15 Oct What About the OEMs SLA?
So, now the question becomes how to factor in SLAs. After all, aren’t they really the essence of the maintenance agreement? The real issues that should be addressed in your SLAs include what service standards, equipment functions, and time to repair are maintained. Why else would we even bother?
And frankly, what I see is that most users don’t put enough time into understanding the SLAs, questioning them, or even knowing what it is they are really paying for or what the OEM puts on paper.
Ideally, you will start internally and discuss what SLAs you really need. SLAs relate to what you can accept for downtime, outages, equipment breakdowns, etc., so it’s important to look at what your history has been to answer these questions:
- How many times have you needed to bring in inside or outside maintenance or replace equipment?
- How long were you actually down?
- Which systems or equipment are mission-critical to the extent that almost no downtime is allowable?
- What workarounds or backup systems are available?
- What is the effect of failures on operations or customer service?
- Is 24/7/365 coverage with a 4-hour response time necessary?
Keep in mind we’ve suggested a hybrid approach to your IT Maintenance, and that means that you may need to cover some with OEMs and some with TPMs. Even with that, no one organization truly covers it all. We talk about that elsewhere as we discuss the Ecosystem of IT Maintenance in chapter 8. There are multiple vendors, internal techs, equipment sources, etc. that are part of a comprehensive strategy for SLAs.

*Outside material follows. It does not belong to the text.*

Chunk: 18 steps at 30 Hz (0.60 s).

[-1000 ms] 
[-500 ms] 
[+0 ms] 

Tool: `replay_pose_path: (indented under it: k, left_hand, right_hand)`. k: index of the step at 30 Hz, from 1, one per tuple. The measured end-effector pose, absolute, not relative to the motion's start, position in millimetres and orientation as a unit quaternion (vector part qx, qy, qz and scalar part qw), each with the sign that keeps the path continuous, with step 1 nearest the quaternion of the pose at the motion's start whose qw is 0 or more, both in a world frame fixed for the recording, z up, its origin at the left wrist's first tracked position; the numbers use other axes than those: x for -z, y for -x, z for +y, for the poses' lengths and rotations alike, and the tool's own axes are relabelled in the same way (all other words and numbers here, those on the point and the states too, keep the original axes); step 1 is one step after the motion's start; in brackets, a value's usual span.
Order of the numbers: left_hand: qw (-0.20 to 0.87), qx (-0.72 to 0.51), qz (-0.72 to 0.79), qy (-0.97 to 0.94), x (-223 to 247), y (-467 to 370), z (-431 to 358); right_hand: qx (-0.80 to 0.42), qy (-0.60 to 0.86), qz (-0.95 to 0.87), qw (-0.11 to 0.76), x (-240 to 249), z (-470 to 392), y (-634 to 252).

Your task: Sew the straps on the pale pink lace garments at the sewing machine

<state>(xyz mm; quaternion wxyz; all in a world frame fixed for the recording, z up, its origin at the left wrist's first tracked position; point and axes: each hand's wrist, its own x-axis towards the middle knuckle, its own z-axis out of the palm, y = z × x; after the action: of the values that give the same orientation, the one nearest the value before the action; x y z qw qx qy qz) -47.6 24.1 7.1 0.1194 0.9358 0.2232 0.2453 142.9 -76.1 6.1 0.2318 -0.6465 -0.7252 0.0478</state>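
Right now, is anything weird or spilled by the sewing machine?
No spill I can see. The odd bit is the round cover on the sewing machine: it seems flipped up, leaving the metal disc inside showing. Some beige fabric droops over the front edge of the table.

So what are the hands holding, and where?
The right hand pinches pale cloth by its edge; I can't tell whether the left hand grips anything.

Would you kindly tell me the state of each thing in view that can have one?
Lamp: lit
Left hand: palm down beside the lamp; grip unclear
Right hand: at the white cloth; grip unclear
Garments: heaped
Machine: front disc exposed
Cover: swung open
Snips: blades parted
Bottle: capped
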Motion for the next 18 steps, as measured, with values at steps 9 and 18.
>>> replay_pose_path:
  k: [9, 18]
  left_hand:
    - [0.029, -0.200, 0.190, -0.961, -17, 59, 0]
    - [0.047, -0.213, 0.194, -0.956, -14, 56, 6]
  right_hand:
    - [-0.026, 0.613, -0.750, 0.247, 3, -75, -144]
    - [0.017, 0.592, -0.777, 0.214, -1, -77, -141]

As you really look into the details of what the OEMs have as their stated service levels, you may find that it’s not really what you think it is.
Let’s Dive In
At a recent session, “How to Leverage Third-Party Hardware Maintenance Providers for Cost Optimization,” at the Gartner IT Orlando Management Summit, Christine Tenneson was asked if TPMs can meet the SLAs of the OEMs. Christine’s response, “Yes, the OEMs SLA is best effort. They actually offer an SLO (Service Level Objective) not like an SLA that an MSP (Managed Service Provider) might offer with penalties.”
What is she really saying here? The OEMs do not commit to a guaranteed SLA, just an “objective” that is “best effort.” They will also use terms like “replacement parts target response objective,” “limited to commercially reasonable efforts,” “non-mission critical parts may be shipped overnight,” “based on severity level,” etc. Or they will factor in how close you are to a restocking facility or say overnight shipping is required, etc. So, while they are really hedging what they actually provide, you take your SLA literally and look at it as guaranteed. Then, when there is a problem, your expectations are not met.
In some cases, you need to downsize your expectations, as I mentioned above, by realistic internal analysis. You also need to know what you’re really buying. They are happy to sell to an uninformed buyer.
Also know that many TPMs can help you analyze your SLAs realistically, while at the same time exceeding what the OEMs will do.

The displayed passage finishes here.